Well this is some sad news for fans of live music and children.

Neil Young's annual Bridge School Benefit Concert has reportedly been sent out to pasture. The 30-year-old, always star-heavy acoustic concert usually took place every October at the Shoreline Amphitheater. It was also mentioned ad nauseam on KFOG, and fussed over by legions of Bay Area Baby Boomers.

The Bridge School was founded by Young and ex-wife Pegi to provide special education for students with severe speech and physical impairments. It's world-renowned for its use of augmentative and alternative communication, and technology. The Youngs' own son Ben, now an adult, is quadriplegic with cerebral palsy, and they started the school in 1986 to help him and students like him.

According to the San Francisco Chronicle, benefit founder Neil and Pegi won't do the concert this year and don't plan to do it again. In an online post made public yesterday, Young announced:

"Although I will continue in fundraising efforts, for personal reasons beginning this year I will no longer be hosting the Bridge School concert. I wish everyone the best as the school heads into the future. My heart is with each and every child we have had the honor to serve and those we will continue to serve, and your parents, siblings, and extended families."

Pegi Young hinted to the Chronicle that the concerts couldn't go on forever, saying, "We know we can't do this forever. We are mere mortals. We really need to look at ways the school can continue to go on after the concerts."

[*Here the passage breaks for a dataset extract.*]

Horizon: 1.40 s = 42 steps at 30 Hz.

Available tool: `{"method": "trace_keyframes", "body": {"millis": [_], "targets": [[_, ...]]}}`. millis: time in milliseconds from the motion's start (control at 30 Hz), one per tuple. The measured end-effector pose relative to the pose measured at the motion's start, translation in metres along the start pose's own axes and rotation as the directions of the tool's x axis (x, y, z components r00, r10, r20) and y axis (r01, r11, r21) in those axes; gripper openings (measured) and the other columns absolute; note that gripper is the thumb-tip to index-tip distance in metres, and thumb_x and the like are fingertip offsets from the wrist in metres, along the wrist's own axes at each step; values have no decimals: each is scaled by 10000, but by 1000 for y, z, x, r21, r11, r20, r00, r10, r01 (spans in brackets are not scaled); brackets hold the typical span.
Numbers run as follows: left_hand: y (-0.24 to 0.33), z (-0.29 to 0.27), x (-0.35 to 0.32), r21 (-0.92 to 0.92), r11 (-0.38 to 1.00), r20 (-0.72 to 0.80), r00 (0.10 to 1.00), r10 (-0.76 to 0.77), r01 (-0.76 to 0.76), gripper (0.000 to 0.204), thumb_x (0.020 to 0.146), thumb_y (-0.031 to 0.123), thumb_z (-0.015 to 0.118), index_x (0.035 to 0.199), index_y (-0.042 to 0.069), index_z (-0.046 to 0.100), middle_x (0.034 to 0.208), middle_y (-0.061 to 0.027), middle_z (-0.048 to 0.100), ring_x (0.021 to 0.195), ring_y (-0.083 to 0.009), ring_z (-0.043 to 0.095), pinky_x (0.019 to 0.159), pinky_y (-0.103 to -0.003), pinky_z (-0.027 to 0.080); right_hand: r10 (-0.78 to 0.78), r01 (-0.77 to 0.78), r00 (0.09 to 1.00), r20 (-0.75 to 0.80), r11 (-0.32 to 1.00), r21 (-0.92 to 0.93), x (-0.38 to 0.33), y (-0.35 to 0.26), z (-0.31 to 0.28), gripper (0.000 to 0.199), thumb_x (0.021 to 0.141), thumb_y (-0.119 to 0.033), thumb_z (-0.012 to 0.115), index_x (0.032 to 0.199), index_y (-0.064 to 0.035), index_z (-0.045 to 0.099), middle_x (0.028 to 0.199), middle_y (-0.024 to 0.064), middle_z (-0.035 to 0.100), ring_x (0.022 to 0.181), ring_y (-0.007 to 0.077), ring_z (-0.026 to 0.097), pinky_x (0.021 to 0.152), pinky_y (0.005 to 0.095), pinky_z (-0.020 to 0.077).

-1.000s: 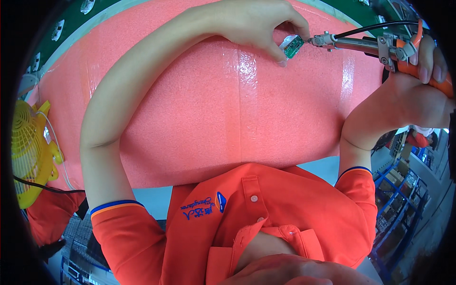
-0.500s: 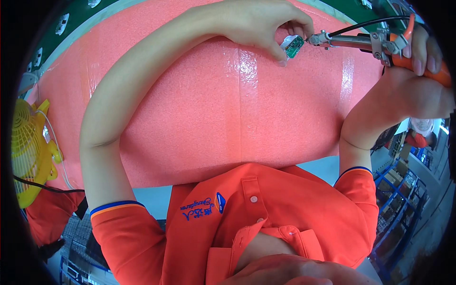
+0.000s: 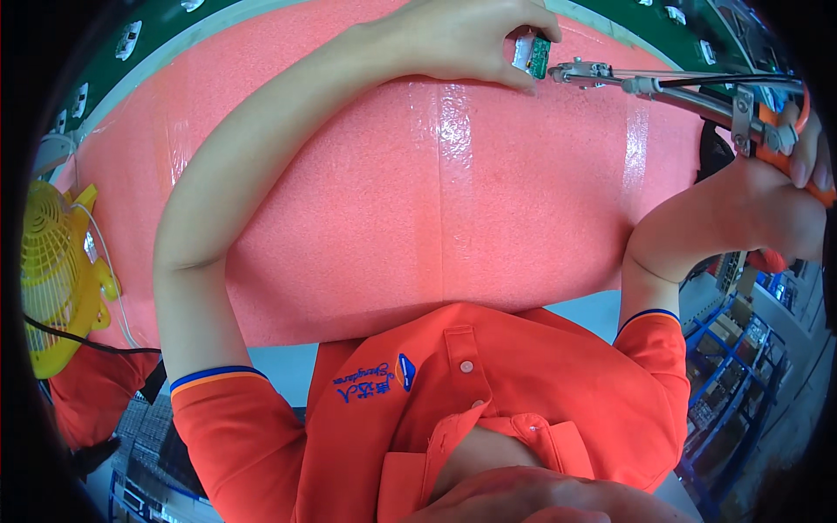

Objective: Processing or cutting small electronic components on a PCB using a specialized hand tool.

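My left hand (image 3: 466, 39) reaches across the pink foam mat. Between its thumb and fingers it pinches a small green circuit board (image 3: 540, 59) with a white part on its left side. At the far right my right hand (image 3: 798, 187) is wrapped round the orange handle of what looks like a solder-feed soldering gun (image 3: 719, 106). The gun's thin metal tip points left at the board's lower right edge; whether they touch I cannot tell. A black tube runs along the metal shaft. The picture's rim partly cuts off my right hand and the handle.
The pink foam mat (image 3: 366, 209) has clear tape strips across it. Behind it runs a green belt (image 3: 157, 61) with several small white parts. A yellow fan (image 3: 57, 270) with a cable stands at the left edge. Blue shelving (image 3: 724, 366) is off to the right.
The circuit board has turned in my left hand and shifted slightly up and left. My right hand and the soldering gun have moved right and down in the picture, with the tip still close to the board.
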<state>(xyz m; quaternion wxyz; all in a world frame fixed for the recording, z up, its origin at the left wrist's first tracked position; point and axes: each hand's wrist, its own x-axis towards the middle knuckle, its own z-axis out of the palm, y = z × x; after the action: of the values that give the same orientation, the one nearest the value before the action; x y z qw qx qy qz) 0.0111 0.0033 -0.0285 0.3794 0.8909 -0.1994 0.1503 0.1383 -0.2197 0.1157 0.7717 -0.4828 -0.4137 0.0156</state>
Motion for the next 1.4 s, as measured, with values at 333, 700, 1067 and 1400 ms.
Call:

The concert's end might be due in part to Neil Young's mystery illness that forced him to pull out of an April 7 appearance inducting Pearl Jam into the Rock and Roll Hall of Fame. The undisclosed illness was described to Pitchfork as "nothing major," so who knows. It's none of our business. We wish Neil Young the best. He seems nice.

The Bridge School Benefit has been host to some incredible performances over the years, from the likes of David Bowie, Paul McCartney, Elvis Costello, Tom Waits, Green Day, The Dixie Chicks, Brian Wilson, Pearl Jam, and Metallica, as well as semi-regular reunions of Crosby, Stills, Nash & Young (the last in 2013). The musicians would often do covers or team up for duets. Attendees could count on extraordinary once-in-a-lifetime performances at this annual event. Also, and this can't be said enough, KFOG lived and breathed the Bridge School Benefit.

Who knows? Maybe someone will take the helm and keep the concert going. It seems like a good project for Eddie Vedder.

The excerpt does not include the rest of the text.